_ASSIGNED TASK_
Only one stretch of the data is wanted: the line containing "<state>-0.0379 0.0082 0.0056", the line containing "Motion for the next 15", and every line between them, copied exactly.

_DATA TO EXAMINE_
___

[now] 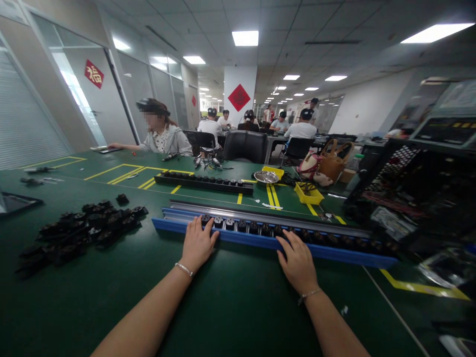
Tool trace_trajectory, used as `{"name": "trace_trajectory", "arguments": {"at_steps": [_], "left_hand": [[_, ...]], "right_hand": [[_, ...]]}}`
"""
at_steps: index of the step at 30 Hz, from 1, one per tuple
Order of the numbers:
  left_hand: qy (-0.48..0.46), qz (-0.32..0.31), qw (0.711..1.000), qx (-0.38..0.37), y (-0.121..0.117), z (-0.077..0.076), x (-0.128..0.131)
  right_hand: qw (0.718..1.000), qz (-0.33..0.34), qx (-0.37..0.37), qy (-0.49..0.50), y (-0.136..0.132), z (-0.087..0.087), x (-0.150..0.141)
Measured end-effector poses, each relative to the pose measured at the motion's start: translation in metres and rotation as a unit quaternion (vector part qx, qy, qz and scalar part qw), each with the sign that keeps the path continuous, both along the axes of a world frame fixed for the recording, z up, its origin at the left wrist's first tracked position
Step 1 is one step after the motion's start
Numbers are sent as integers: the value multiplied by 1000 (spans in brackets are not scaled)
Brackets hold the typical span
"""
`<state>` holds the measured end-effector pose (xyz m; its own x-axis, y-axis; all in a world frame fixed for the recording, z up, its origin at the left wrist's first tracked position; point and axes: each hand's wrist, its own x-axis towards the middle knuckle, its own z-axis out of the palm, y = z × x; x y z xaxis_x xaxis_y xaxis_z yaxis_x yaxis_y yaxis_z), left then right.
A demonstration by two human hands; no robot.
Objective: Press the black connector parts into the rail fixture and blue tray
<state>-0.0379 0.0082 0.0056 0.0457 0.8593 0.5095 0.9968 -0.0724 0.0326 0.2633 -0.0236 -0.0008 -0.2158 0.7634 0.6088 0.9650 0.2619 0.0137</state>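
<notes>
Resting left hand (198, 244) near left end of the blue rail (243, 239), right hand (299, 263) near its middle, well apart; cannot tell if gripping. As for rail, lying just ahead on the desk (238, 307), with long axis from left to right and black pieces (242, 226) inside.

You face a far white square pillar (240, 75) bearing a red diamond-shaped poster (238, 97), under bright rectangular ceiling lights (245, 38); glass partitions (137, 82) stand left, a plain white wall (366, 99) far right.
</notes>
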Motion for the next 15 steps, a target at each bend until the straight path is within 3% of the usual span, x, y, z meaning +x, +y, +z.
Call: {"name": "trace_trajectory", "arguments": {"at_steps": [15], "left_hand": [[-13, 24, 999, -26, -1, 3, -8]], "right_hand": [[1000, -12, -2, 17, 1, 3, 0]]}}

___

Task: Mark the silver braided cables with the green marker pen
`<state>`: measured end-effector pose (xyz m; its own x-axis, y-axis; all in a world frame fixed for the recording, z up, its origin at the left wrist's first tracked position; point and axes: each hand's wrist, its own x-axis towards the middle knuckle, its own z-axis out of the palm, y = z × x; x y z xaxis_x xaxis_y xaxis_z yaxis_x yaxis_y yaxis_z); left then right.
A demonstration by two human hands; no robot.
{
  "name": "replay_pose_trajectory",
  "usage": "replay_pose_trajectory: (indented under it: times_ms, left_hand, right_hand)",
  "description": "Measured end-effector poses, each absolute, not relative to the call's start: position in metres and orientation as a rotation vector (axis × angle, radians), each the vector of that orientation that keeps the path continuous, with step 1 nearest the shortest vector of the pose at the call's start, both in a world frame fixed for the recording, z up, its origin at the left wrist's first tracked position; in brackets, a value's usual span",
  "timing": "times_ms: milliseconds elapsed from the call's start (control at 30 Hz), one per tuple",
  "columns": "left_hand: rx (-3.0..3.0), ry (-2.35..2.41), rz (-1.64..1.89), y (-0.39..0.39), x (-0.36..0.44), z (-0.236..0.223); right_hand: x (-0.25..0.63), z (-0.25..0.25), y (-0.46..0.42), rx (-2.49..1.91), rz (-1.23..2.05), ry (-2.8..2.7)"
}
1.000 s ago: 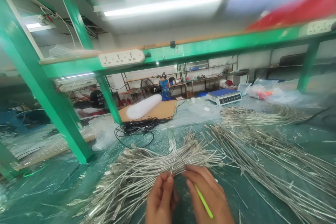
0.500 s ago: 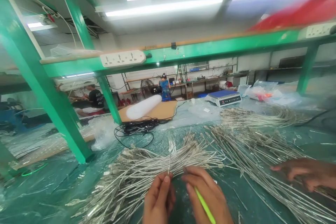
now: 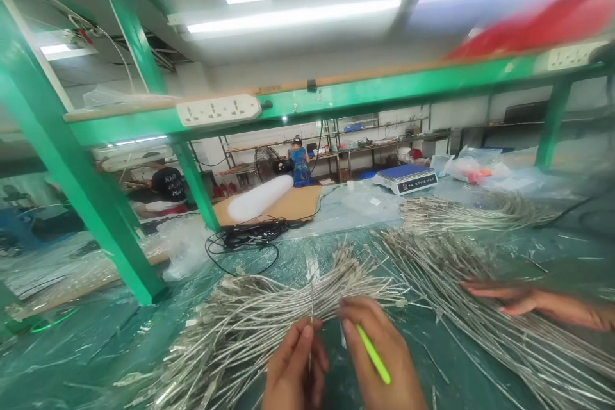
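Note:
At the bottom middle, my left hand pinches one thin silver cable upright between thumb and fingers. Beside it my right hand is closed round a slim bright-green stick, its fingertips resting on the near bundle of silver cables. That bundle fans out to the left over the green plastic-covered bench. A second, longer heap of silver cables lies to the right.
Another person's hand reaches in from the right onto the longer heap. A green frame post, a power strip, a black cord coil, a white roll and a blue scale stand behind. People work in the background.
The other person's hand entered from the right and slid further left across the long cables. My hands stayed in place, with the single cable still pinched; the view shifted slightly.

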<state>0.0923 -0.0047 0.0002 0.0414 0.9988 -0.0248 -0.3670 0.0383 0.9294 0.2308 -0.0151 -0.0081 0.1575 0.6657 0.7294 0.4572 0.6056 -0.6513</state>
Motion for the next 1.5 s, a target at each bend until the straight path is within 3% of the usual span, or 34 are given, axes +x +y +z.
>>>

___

_RESULT FOR THIS EXERCISE_
<state>-0.0379 0.0082 0.0056 0.0457 0.8593 0.5095 0.9968 -0.0724 0.0326 0.2633 -0.0236 -0.0008 -0.2158 0.7634 0.6088 0.9650 0.2619 0.0137</state>
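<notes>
Resting left hand (198, 244) near left end of the blue rail (243, 239), right hand (299, 263) near its middle, well apart; cannot tell if gripping. As for rail, lying just ahead on the desk (238, 307), with long axis from left to right and black pieces (242, 226) inside.

You face a far white square pillar (240, 75) bearing a red diamond-shaped poster (238, 97), under bright rectangular ceiling lights (245, 38); glass partitions (137, 82) stand left, a plain white wall (366, 99) far right.
</notes>
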Motion for the next 15 steps, a target at each bend until the straight path is within 3% of the usual span, x, y, z meaning +x, +y, +z.

Output for the exercise is complete.